Until the 1960s, most Finland's most students left school after six years. In the middle of the
1960s, the Finnish government saw the need to change and modernize their education system if
they want to be internationally competitive. Lawmakers made a simple decision: a basic school for all the 7-to-l6-year-olds. Compulsory education begins at 7. The government makes it possible for all children to attend preschool as well.
Most of Finland's schools get their money from the government. The people who are in charge of the education system, from teachers to officials are trained teachers, not politicians like in other countries.
Teachers work with their pupils in school as much as possible. When teachers are not with the pupils, they spend a lot of time in schools working on the curriculum and new projects. Schools in Finland are small, at least for international standards. So teachers know every pupil in their school and try everything to succeed with their pupils. In contrast to other nations, Finland selects its teachers very carefully: only talented teachers go on to a university and receive a master 's degree in education. Finland only takes the best to educate its youth.
All Finnish children, whether they come from the city or the country, whether from a rich or poor family, have the same chances in education. There are not so many differences between the wealthy and the poor, as in America or other Western European countries. Education experts say that there is very little difference between very good and the worst students. Two thirds of Finnish pupils move on to higher education, the highest rate in the European Union.
1. Teaching objectives
(1)Language knowledge and skills: Students are able to read and understand the passage and know
the education system in Finland, they can also master some new words and phrases: educational modernize, wealthy, make a decision, compete with, in contrast to, etc.
(2)Process and methods: Students can get some information by using reading strategies, such as skimming, scanning, predicting, inferring, and so on.
(3)Emotion, attitudes and values: Students can know the difference between Chinese educational system and that of other countries.
2. Teaching key point
Students understand why educational system in Finland is successful and master new words and phrase.
3. Teaching difficult point
Students may find it to difficult to guess the word meaning according to the context and affix, meanwhile, they may also find it hard to use reading skills while reading
4. Teaching procedure
(1)Step 1 Warming up and lead in(5mins)
① sing a song: Young for you
② free talk: Ask students some questions about China's education system and lead them to discuss in groups.
a. Do you like China’s education system?
b. What are the advantages and disadvantages of China’s education system?
c. Do you want to change China’s education system? How to change?
(2) Step 2 Pre-reading(3mins)
① Watch a video: Show students a documentary about Finland’s educational system and let them
know some information about it.
② Ask and answer: Ask students some questions(What is the character of Finland’s educational system? What is the difference between Finland's educational system and that of China?)
(3)Step 3 While-reading(20mins)
①Skimming: Read the passage quickly and tell “Whats the main idea of each part?” and make a
title for the passage.
Title- Why Finland's schools are so successful?

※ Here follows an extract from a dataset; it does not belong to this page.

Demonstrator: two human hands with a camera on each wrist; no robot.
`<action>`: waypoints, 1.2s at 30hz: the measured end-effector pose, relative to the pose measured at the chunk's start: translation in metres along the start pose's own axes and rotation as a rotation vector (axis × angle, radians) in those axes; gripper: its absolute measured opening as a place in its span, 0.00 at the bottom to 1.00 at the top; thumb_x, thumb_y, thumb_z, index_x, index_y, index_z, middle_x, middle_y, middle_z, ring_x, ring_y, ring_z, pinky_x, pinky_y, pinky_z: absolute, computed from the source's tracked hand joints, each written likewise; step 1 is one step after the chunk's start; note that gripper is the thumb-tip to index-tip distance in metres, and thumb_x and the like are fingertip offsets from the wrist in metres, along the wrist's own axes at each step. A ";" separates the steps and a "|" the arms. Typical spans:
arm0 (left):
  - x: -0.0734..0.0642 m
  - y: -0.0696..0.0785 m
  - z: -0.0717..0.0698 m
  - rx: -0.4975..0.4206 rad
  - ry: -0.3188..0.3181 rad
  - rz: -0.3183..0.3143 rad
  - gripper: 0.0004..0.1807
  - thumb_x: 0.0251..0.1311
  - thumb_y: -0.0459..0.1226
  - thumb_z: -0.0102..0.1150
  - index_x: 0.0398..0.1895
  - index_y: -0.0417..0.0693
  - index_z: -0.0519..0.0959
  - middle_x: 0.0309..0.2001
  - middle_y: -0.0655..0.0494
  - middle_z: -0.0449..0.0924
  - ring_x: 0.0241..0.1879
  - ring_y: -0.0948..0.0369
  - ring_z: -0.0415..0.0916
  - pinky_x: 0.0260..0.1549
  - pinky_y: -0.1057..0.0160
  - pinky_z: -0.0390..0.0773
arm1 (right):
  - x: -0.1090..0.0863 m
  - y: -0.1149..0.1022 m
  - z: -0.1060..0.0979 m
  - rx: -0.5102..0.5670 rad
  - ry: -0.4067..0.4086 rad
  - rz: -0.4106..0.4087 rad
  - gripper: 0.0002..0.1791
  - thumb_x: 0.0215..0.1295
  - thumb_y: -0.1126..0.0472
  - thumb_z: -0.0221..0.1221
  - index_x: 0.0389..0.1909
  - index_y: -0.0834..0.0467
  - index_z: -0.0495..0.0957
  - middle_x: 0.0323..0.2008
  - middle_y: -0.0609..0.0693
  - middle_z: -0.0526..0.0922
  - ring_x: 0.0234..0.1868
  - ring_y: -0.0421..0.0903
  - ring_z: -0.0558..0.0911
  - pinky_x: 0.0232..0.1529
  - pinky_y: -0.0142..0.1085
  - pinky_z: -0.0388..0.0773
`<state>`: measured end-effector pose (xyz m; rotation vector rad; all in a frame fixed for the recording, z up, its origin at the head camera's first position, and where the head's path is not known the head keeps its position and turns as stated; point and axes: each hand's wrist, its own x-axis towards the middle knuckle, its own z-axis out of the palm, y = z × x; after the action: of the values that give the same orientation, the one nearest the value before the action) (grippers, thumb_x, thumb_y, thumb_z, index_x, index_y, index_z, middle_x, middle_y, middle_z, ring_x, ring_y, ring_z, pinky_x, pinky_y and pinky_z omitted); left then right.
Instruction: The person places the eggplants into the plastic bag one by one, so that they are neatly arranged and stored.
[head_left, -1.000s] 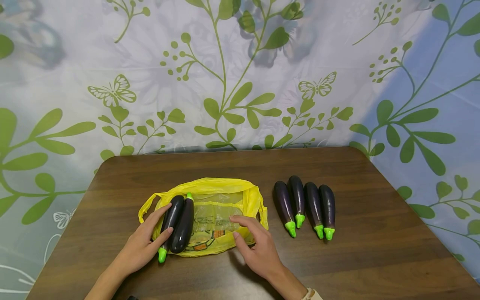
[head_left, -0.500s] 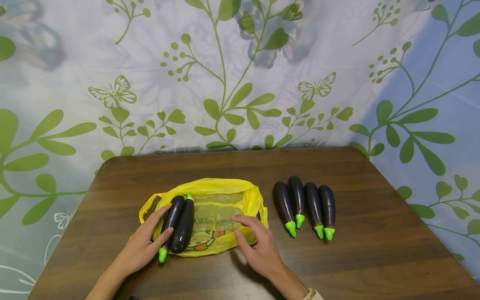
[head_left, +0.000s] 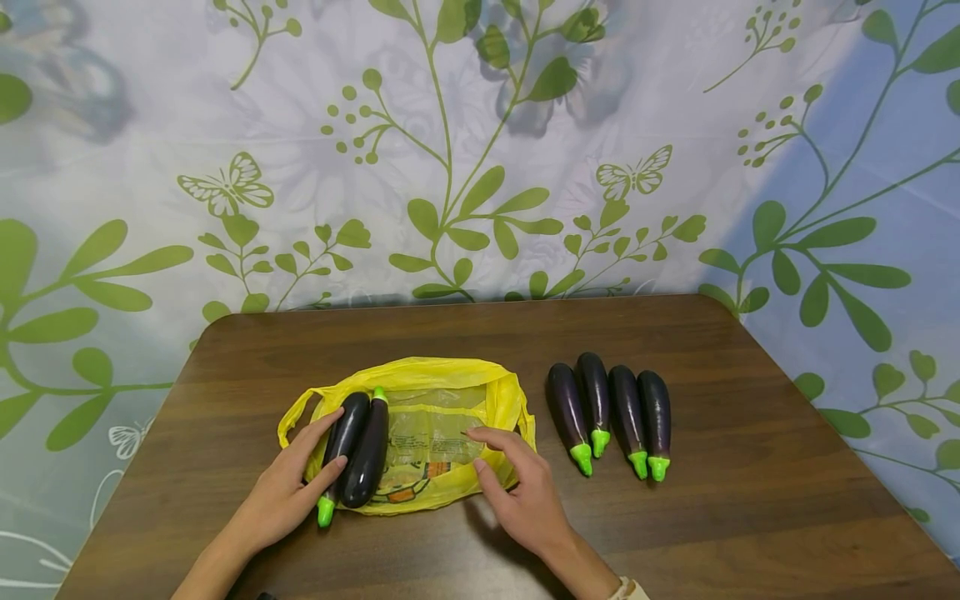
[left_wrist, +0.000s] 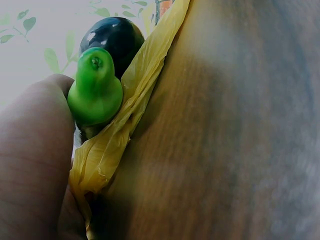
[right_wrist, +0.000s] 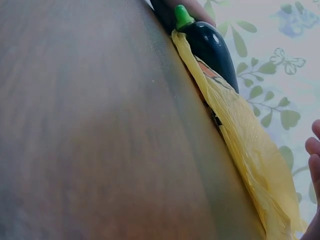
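Observation:
Two dark eggplants lie side by side at the left of a spread yellow plastic bag (head_left: 420, 367). My left hand (head_left: 279, 496) holds the outer eggplant (head_left: 347, 425), thumb across its top and fingers along its far left side. Its green stem end (left_wrist: 95, 92) points toward me, close to the thumb in the left wrist view. The inner eggplant (head_left: 366, 467) lies against it, stem end away from me. Over the bag's right edge, my right hand (head_left: 528, 500) is held with thumb and fingers apart and nothing between them.
Several more eggplants (head_left: 627, 417) lie in a row on the brown wooden table (head_left: 750, 517), right of the bag, green ends toward me. A leaf-patterned cloth (head_left: 480, 167) hangs behind the table's far edge.
My right hand has shifted slightly to the right over the bag's edge. The left hand, the bag and the eggplants stay where they were.

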<state>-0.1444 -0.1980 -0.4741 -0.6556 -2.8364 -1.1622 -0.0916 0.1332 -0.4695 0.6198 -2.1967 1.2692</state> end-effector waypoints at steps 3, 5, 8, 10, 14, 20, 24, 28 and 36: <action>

Part 1(para 1) Finland's school system is successful
Part 2(para 2-3): The reasons of success
Part 3(para). The equal system in Finland
②Scanning: Read the passage again and answer the following questions, use scanning skills
a.What did the Finland government do in the middle 1960s?
b. What did the teachers do in Finland?
③Intensive reading: Read the passage carefully and finish the following tasks
a.Ask and answer(Are children in Finland equated equally? Why does the author mention Shanghai, Singapore, South Korea?)

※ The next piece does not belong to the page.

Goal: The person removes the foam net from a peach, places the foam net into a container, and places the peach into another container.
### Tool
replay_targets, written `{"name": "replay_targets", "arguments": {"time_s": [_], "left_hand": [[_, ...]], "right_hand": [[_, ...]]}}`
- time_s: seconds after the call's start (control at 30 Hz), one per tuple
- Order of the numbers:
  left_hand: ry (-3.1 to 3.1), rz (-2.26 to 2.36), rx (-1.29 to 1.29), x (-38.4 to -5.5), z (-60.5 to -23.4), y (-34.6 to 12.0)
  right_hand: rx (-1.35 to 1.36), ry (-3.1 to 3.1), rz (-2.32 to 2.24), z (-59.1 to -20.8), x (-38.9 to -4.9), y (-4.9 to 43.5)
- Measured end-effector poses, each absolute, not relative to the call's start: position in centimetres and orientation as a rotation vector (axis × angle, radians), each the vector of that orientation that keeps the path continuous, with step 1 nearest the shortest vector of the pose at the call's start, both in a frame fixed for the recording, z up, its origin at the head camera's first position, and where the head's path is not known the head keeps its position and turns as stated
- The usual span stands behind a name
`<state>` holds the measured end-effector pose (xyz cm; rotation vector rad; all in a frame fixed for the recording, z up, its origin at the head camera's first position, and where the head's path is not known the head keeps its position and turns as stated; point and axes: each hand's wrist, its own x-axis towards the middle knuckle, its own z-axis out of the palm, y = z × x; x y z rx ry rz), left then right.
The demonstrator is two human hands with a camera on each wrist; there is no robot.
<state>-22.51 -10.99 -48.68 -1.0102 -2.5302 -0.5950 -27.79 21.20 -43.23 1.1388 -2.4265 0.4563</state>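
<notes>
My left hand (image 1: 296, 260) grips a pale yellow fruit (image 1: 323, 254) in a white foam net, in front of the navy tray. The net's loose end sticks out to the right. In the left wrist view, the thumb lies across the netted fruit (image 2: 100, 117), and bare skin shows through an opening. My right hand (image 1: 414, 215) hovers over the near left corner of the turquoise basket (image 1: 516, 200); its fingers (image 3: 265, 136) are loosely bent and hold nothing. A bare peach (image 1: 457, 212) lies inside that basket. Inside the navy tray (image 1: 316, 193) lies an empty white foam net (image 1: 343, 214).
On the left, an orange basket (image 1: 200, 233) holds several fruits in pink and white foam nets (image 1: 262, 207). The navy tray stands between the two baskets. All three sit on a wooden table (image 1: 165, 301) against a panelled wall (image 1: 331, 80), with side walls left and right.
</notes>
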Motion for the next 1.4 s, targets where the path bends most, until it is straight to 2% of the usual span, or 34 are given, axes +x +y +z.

b.Circle and guess: Read the passage and circle some new words and phrases (educational modernize, curriculum, talented, wealthy, make a decision, compete with, in contrast to, etc ) try to guess the meanings, then T explains to them.

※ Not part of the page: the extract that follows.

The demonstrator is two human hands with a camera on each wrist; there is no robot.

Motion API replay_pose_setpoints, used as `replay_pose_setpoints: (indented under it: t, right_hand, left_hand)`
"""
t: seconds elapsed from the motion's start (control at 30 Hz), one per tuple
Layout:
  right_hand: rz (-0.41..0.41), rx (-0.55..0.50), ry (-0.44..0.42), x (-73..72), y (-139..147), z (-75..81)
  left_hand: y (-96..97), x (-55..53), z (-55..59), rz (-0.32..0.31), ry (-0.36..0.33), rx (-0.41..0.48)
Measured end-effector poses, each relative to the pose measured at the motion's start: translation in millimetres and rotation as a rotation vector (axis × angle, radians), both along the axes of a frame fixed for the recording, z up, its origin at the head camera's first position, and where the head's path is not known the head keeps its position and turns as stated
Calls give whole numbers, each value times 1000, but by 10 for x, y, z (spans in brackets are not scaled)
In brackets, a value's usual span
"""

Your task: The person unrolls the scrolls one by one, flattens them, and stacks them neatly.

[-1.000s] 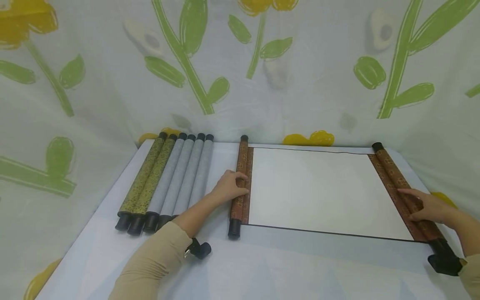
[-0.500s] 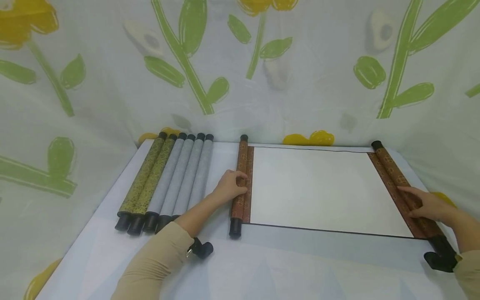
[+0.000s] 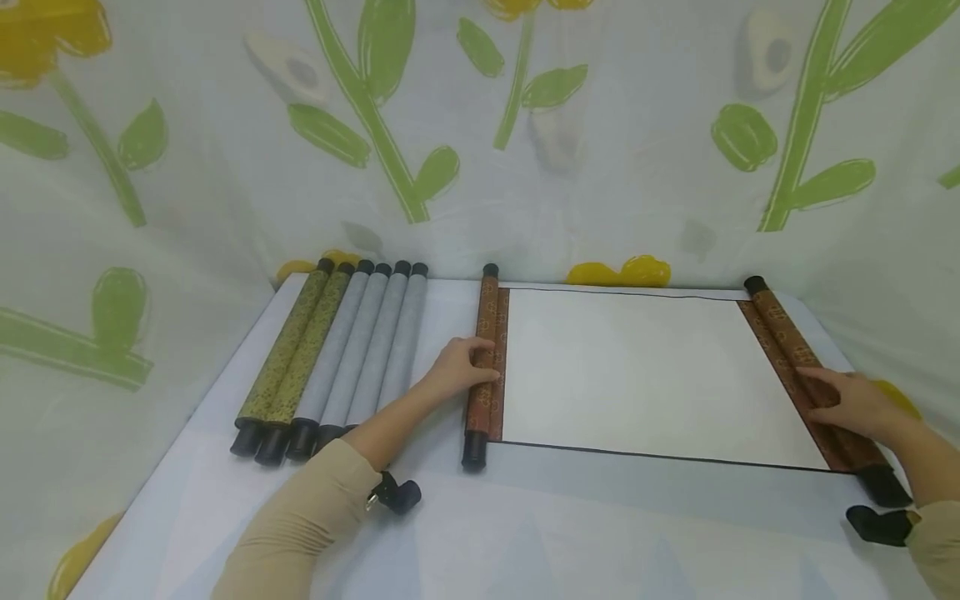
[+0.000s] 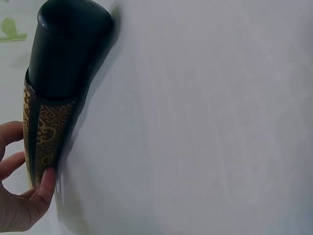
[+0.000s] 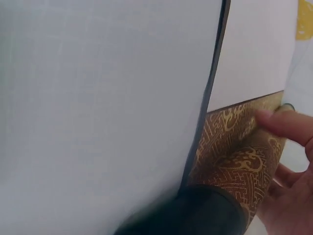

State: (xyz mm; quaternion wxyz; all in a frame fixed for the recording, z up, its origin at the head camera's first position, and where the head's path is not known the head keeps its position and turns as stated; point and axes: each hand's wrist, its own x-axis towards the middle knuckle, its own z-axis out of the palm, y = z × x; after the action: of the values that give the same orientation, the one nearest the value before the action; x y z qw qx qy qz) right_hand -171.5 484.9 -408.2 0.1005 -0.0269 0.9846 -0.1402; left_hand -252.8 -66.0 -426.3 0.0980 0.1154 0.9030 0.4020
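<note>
The scroll (image 3: 637,367) lies open on the desk (image 3: 525,542), right of centre, its far side near the back edge. My left hand (image 3: 457,367) pinches the left roller (image 3: 479,407); my right hand (image 3: 862,407) grips the right roller (image 3: 782,329), probably so neither end curls inward and the sheet lies flat. Six rolls (image 3: 335,343) lie side by side towards the left edge, presumably to leave room.
</note>
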Motion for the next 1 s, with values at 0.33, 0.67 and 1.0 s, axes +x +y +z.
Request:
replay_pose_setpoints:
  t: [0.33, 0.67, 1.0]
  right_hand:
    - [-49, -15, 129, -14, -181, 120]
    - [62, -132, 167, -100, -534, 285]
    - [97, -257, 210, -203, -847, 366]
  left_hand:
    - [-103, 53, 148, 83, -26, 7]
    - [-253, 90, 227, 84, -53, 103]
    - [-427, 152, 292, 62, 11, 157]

(4)Step 4 Post-reading(12mins)
①Retell: Retell the passage according to the key points with partners
②Discussion: Discuss how to change China's educational system in groups
a.Read the passage five times and copy new words and phrases
b.Surf the internet and find out more schools systems in other countries and share them next
6. Teaching Reflection
(1) Overall, the teaching procedure is designed according to the teaching material and learning condition.
(2) It’s a learner-centered lesson, in which Ss are encouraged to learn through experiencing, cooperating and exploring.
(3) However, due to the time limitation, Ss may find it hard to act it out with correct pronunciation and intonation. T should pay attention to the arrangement and discipline management due to the variety of activities.